Goal: Build the model to predict 15 leaf classes with a state-of-the-art model and architecture.
The provided dataset for this project contains 17728 images already divided into sub-folders, based on their class. There are 14 different classes available. From this dataset representation, we can see that each class does not close to a uniform distribution number, we can say that we have an imbalanced dataset. So we need to deal with this problem.
In order to learn our model we should handle imbalanced data. We tried to implement two different approaches to manage the imbalanced class for our training data. We have tried two scenarios, balanced class weight then combined with data augmentation, and balanced data for each class. We also use Precision-Recall Curve (PRC) metrics to monitor our learning process. Precision-Recall curves summarize the trade-off between the true positive rate and the positive predictive value for a predictive model using different probability thresholds.
We have chosen PRC metrics for monitoring the learning process because we should take into account the imbalanced data train. The Accuracy metrics will lead us to misleading results. We will mostly always have high accuracy because the accuracy formula is the ratio of the total number of correct predictions over the total number of predictions. The fact that the Tomato class has a high number of training images. It influences accuracy results in a nondesirable way because the Tomato class can be considered as the dominant class and species with fewer class instances are minority classes. With Accuracy, there is no distinction between the numbers of correctly classified images of different classes. Therefore we should use another metric that can handle an imbalanced dataset. We combined the Precision and Recall metrics that are more promising to inspect the training process. We used PRC metrics to compare precision and recall combination results in each epoch.

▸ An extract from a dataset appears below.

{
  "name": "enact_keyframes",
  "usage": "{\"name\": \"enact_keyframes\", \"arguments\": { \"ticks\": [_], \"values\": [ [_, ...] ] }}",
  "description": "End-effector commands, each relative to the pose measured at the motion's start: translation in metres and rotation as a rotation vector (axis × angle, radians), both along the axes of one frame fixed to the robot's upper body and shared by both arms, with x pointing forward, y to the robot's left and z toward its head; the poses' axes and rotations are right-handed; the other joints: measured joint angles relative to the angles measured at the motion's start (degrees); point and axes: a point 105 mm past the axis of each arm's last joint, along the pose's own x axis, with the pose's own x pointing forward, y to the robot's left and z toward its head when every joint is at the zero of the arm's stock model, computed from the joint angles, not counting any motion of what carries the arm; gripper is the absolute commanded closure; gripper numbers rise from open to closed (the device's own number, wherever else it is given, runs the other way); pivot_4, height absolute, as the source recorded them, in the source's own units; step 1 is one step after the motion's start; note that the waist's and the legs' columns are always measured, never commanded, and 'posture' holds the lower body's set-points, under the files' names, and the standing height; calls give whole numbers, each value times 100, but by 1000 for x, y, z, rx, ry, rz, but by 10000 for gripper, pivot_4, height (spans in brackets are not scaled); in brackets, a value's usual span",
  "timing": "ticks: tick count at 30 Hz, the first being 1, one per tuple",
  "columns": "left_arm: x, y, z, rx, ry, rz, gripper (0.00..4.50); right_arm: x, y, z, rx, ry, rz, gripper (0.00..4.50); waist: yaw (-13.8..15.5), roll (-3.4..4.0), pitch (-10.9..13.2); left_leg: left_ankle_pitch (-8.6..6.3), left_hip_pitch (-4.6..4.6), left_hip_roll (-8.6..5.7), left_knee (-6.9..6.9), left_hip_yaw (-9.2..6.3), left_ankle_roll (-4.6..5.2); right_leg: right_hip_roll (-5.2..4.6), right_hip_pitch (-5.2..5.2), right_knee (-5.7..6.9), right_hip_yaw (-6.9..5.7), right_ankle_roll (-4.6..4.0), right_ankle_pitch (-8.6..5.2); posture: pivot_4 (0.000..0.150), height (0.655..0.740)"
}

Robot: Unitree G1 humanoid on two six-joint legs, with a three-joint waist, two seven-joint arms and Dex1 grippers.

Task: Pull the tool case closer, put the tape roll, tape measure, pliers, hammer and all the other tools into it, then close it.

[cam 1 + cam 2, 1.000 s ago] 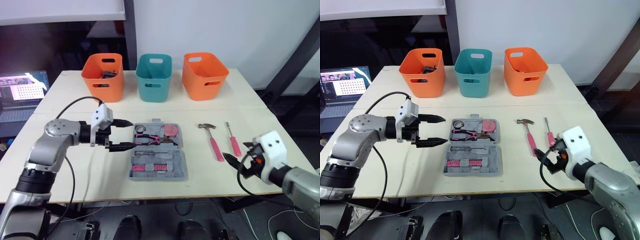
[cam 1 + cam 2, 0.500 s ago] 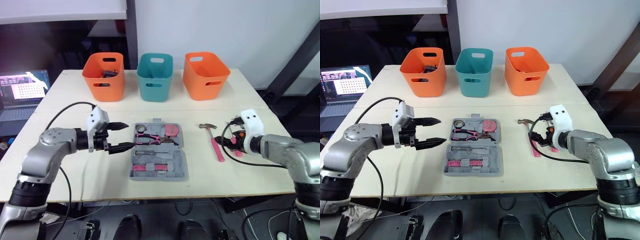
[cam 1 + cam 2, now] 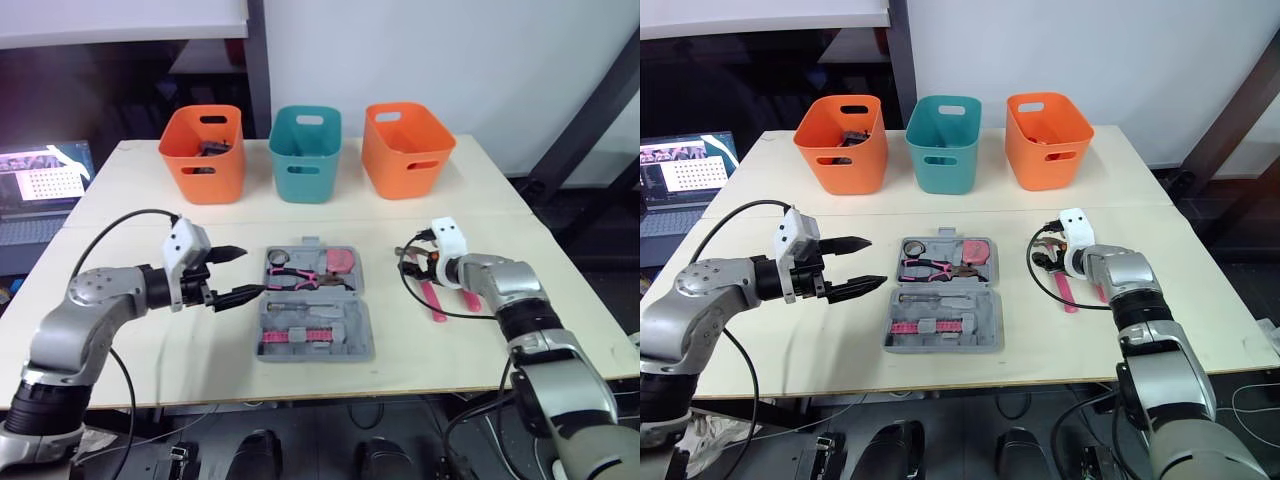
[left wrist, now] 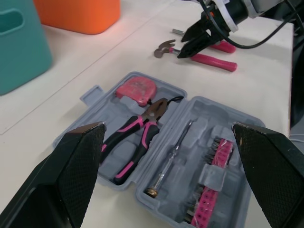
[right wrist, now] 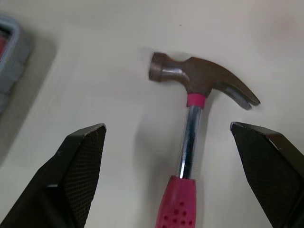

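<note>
Tabletop: pale wood (image 3: 140, 190), with bins along the far edge and tools nearer the robot.
Bins: left orange bin (image 3: 203, 152), teal bin (image 3: 305, 153) and right orange bin (image 3: 403, 150) stood in a row, well apart from the work.
Tool case: the grey tool case (image 3: 318, 346) lay open at the middle, with pliers (image 3: 305, 277) and tape measure (image 3: 343, 261) already seated in its far half.
Left hand: the left hand (image 3: 877, 261) hovered just beside the case's left edge, fingers spread wide, holding nothing.
Right hand: the right hand (image 3: 1038, 262) hung close over the hammer's head end, fingers wide apart and empty.
Hammer: the hammer (image 5: 188, 133) lay flat to the right of the case, near but apart, head toward the bins.
Screwdriver: a pink-handled screwdriver (image 3: 471, 299) lay just right of the hammer, partly hidden by the arm.
Hammer pickup: this looked like the step in hand. Closing squarely across the steel shaft just below the head would probably stop the heavy end swinging. Dropping lower first should keep the fingertips from skating off.
</note>
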Motion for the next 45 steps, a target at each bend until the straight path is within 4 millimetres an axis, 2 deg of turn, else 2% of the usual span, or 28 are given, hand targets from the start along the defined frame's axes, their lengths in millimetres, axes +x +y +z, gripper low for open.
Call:
{"name": "enact_keyframes", "arguments": {
  "ticks": [1,2,5,12,15,19,23,26,33,40,45],
  "values": [
    [-4,3,13,2,-50,9,419,7,3,3,8,-18,1,0,-15,0,0,0,2,0,-2,0,0,1,-1,0,0,0,0,1500,7400],
    [-4,4,13,3,-51,12,419,8,4,-1,17,-9,-11,0,-17,0,0,5,6,0,-14,0,-8,1,-2,1,0,1,1,1500,7400],
    [-3,5,15,-2,-62,25,0,8,7,-9,49,3,-26,8824,-29,0,0,9,10,1,-19,-1,-14,4,-3,3,0,2,1,1500,7400],
    [-1,5,13,5,-59,27,0,11,8,-9,63,-14,-26,43941,-44,0,0,10,12,2,-23,-1,-15,6,-3,3,1,2,1,1500,7400],
    [2,7,14,2,-59,31,0,11,7,-1,56,-27,4,44566,-38,1,0,10,13,2,-23,-1,-15,6,-2,3,1,2,1,1500,7400],
    [3,11,11,7,-55,30,0,3,17,15,84,-39,71,44566,-21,4,2,10,10,2,-29,-2,-15,6,-8,4,1,3,1,1500,7400],
    [1,19,5,31,-43,26,0,-32,41,29,55,-39,245,44566,15,12,7,9,3,2,-36,-2,-15,6,-17,8,0,7,0,1500,7400],
    [-3,25,-1,46,-27,17,0,-57,47,34,-16,-35,334,44566,18,15,9,9,-1,2,-40,-2,-15,6,-22,7,0,8,-2,1500,7400],
    [-12,31,-16,83,18,-13,0,-80,46,51,-79,-15,398,44566,7,16,10,9,2,3,-29,-1,-17,4,-25,-1,2,-20,-13,1500,7400],
    [-19,31,-23,86,48,-31,0,-99,46,43,-101,55,474,44566,23,15,10,8,-4,3,-34,0,-17,3,-30,-3,2,-19,-13,1500,7400],
    [-19,32,-24,89,48,-27,0,-98,40,34,-79,80,419,44566,17,13,11,9,-4,3,-29,0,-17,2,-29,-3,3,-20,-13,1500,7400]
  ]
}}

We also tried train by considering class weight, in the model fit we are using class_weights parameters to have a balance weight based on the number of each class. So for this case, the Tomato class will have the lowest weight, and the Raspberry class will have the highest weight.
With regard to Data augmentation, we have implemented data augmentation to manage imbalanced data. By implementing rotation, height shift, weight shift, zoom, flip and we realized that the fill mode nearest got a better result than reflected. So we are combining balanced class weight and data augmentation.
In this scenario we try to generate data manually for each class by using a Data Image Generator and save the generated data with the original data, then we will get a balanced training dataset for each class. Here is the Google Drive link to download the augmented dataset (https://drive.google.com/file/d/1PJK-r-ePQuXp2uh-G57Ni2EFyXiUZvx4/view?usp=sharing)
We have implemented a simple CNN model with five Convolution Layers and Max Pooling to get latent representation and then we are using flattening to feed into the Feedforward Neural Network as a classifier.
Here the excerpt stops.